(Your instructions) Will you write out, word for word, every line from the one with "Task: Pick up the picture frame" to the final line of the data below, with the pictures left out?
------------------------------
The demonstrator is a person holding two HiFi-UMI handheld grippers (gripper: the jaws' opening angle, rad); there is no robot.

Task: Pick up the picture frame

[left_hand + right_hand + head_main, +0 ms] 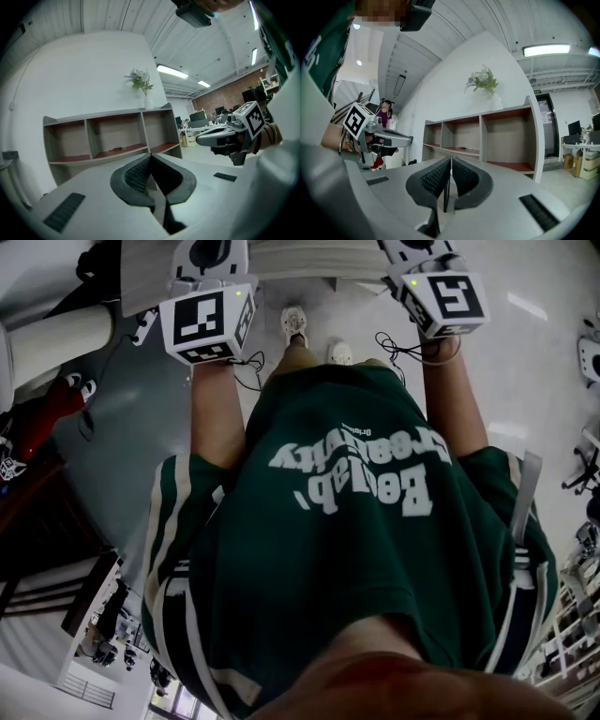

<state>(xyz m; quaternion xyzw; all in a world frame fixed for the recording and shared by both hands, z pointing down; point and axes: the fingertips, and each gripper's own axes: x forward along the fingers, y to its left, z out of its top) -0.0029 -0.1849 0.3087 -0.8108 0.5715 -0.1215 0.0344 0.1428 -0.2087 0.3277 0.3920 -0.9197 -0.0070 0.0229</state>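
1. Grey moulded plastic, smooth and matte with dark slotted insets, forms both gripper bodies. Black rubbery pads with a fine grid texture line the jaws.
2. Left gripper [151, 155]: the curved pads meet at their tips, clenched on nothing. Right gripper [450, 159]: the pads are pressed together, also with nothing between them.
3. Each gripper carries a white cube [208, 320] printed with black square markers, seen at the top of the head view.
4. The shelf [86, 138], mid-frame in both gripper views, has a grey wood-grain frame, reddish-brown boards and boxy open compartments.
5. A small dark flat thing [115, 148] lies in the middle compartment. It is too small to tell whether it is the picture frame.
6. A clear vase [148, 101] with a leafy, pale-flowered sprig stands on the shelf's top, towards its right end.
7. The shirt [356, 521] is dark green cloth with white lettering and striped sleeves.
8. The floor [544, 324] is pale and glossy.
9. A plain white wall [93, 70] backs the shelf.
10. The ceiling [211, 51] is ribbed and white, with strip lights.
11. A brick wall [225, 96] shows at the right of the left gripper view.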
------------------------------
(Final answer)
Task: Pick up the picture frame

[left_hand + right_hand + head_main, +0 ms] 

<state>(xyz m; quaternion xyzw; all in a world frame fixed for the recording and shared by both hands, z pointing down; point and axes: the fingertips, and each gripper's own axes: x forward along the fingers, y to its left, z out of its top) -0.0029 -0.1849 0.3087 -0.8108 0.5715 -0.1215 0.0344 0.1428 -0.2087 0.3277 0.3920 -0.9197 -0.0070 0.0229</state>
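1. Grey moulded plastic, smooth and matte with dark slotted insets, forms both gripper bodies. Black rubbery pads with a fine grid texture line the jaws.
2. Left gripper [151, 155]: the curved pads meet at their tips, clenched on nothing. Right gripper [450, 159]: the pads are pressed together, also with nothing between them.
3. Each gripper carries a white cube [208, 320] printed with black square markers, seen at the top of the head view.
4. The shelf [86, 138], mid-frame in both gripper views, has a grey wood-grain frame, reddish-brown boards and boxy open compartments.
5. A small dark flat thing [115, 148] lies in the middle compartment. It is too small to tell whether it is the picture frame.
6. A clear vase [148, 101] with a leafy, pale-flowered sprig stands on the shelf's top, towards its right end.
7. The shirt [356, 521] is dark green cloth with white lettering and striped sleeves.
8. The floor [544, 324] is pale and glossy.
9. A plain white wall [93, 70] backs the shelf.
10. The ceiling [211, 51] is ribbed and white, with strip lights.
11. A brick wall [225, 96] shows at the right of the left gripper view.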

Now the answer is complete.